Joanne Pransky, associate editor of Industrial Robot, recently spoke with Cory Kidd, founder and CEO of Catalia Health Inc. He has applied his 20 years of experience in human-robot interaction to commercial products designed to address large-scale healthcare challenges.
Kidd has a B.S. degree in computer science from the Georgia Institute of Technology, and was a National Science Foundation graduate research fellow. He earned M.S. and Ph.D. degrees in human-robot interaction at the Massachusetts Institute of Technology Media Lab.
At MIT, Kidd conducted studies that showed the psychological and clinical advantages of using a physical robot over screen-based interactions. In 2007, he founded Intuitive Automata, which created interactive coaches for weight loss.
In 2014, Kidd founded San Francisco-based Catalia Health, which has developed a human-robot interaction platform to help patients change behaviors for chronic disease management.
Among his honors, Kidd was the Wall Street Journal and Credit Suisse Technopreneur of 2010. Kidd holds several patents and is director of business development at the nonprofit Silicon Valley robotics.
This interview is available free to Robotics Business Review readers until June 30, 2017. Here’s a preview:
Pransky: At what point in your career did you make a realization to design for a specific problem application?
Kidd: I’ve always had an interest in healthcare, and I actually thought about going into medicine. A lot of the early academic work I did, including a bachelor’s degree in computer science, was fairly general — technology and concepts that can be applied across a lot of different areas, including medicine.
In my Ph.D. work, I understood that if we want to go out and test this in the real world, we can’t do something just general and theoretical; we need something that will work with a specific set of patients. This is why I chose to combine my work at MIT with working at Boston University Medical Center.

Intuitive Automata’s Autom robotic weight-loss coach (Source: MIT Museum)
In thinking about building a company around this, if you’re building something that’s new, it’s very challenging to build a platform and then expect a lot of other people to start building on top of it right away. There’s the practical side of it, and once we actually get the tech out and start helping people, we need to choose particular areas to work and focus on.
Pransky: Can you share what you learned from your startup, Intuitive Automata?
Kidd: I built my first company, Intuitive Automata, in Hong Kong. When I started that company in 2007, the technology we were building — interactive robots — was very expensive. And our market — healthcare technology — was starting to grow, but still very slowly at that time.
We knew we were early to this market, but were making a big bet that the costs would drop and interest would rise fast enough for this to be not only commercially viable, but quickly scalable. And scaling quickly is the lifeblood of a startup.
After five years, just as this prospect was on the horizon, I found that we were seen as ancient in startup time, which made it very difficult to raise money just at the time that it would start to be feasible to start seeing real growth in the marketplace.
For that reason, I ended up closing Intuitive Automata, taking some time to rethink the market opportunities, and started off in 2014 with the much faster growing Catalia Health that is positioned well for bringing this type of technology to market.

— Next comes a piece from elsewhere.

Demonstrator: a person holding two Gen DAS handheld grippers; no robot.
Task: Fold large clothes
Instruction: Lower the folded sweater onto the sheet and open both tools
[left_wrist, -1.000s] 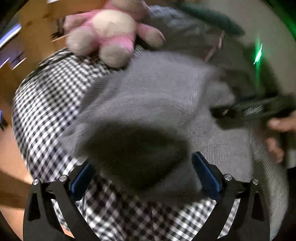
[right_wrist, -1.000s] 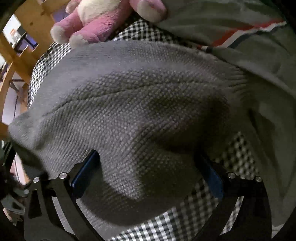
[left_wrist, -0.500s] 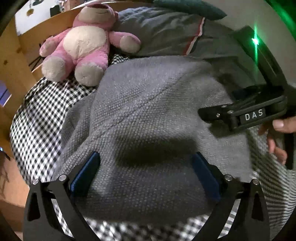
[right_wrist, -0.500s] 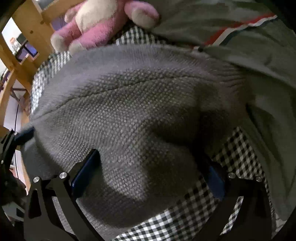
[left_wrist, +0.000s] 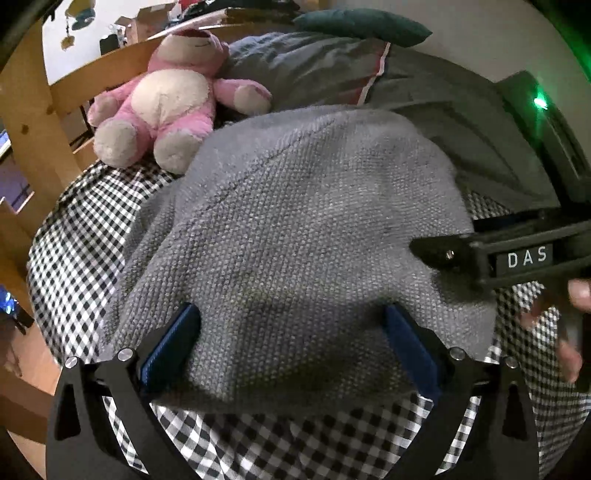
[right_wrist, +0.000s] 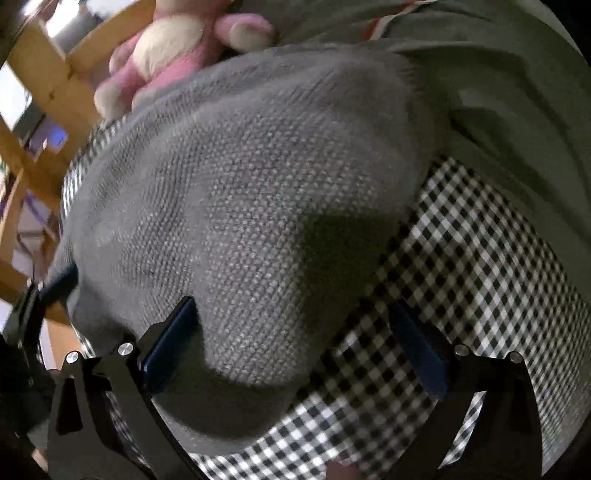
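The pink teddy (right_wrist: 177, 48) is blurry and cut off at the top in the right wrist view. The gray sweater (left_wrist: 303, 236) hides most of the checkered bed sheet (left_wrist: 81, 236), and the person's hand (left_wrist: 569, 332) runs off the edge.

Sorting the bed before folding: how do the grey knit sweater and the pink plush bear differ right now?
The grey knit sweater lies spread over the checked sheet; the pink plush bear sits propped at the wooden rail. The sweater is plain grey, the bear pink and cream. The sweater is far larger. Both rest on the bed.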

During this period, I ended up doing deals with pharmaceutical companies, payers, healthcare providers, self-insured employers, and some direct-to-consumer. Through doing all of that, I built up a huge network in healthcare, mostly in the U.S., but also around the world.
The big lesson here is understanding the business of healthcare. I learned a lot about how the actual healthcare industry works as opposed to the medical side of it: where the money is flowing, why healthcare is so difficult and slow to change.
Pransky: Can you talk about the transition from Intuitive Automata to Catalia Health?
Kidd: A lot of the lessons that I learned through Intuitive Automata have helped us to move much faster here at Catalia Health.
I basically shut down Intuitive Automata in 2013, though the company and its intellectual property still exist. I’ve patented the work that I’ve done for well over a decade now.
I then moved back to the USA and I spent about a year focused on answering two questions: Where is this technology useful in healthcare? And who is willing to pay for this today? That’s where having that network in healthcare and spending a lot of time going back to many of these companies and people that I knew and understanding where and what patient engagement or behavior-change programs they were paying for was very valuable. That’s what really gave us a narrow focus around chronic disease management.
Once I had that focus, I launched Catalia Health in 2014 as a patient care management company that delivers everyday care to patients who are managing chronic conditions, through Mabu, an interactive robot platform that combines artificial intelligence, psychology and medical best practices.

Catalia Health’s Mabu personal healthcare companion
Pransky: Mabu is obviously the key to the patient’s care via conversations and engaging patients in a relationship in order to help manage their treatment. How did your team come up with its human-robot interaction design details?
Kidd: We worked with IDEO, a leading international design firm and investor in Catalia Health, on several projects and we gave IDEO a very simple design brief with the features and the size of what we were looking for.
The industrial design of the Mabu robot was about a month-long project. The first phase was broad ideation. At that time, the industrial design team went off in many different directions, which got our team to think about many different things, and through that iterative process, we narrowed it down to what might work in the market today.
Some of that was based on my experience. I had put robots like this in front of thousands of different people. But much of it was testing mockups — first drawings, then 3D prints, cardboard boxes with stuff taped to them and finally prototype robots — with our potential patient population across several different disease states.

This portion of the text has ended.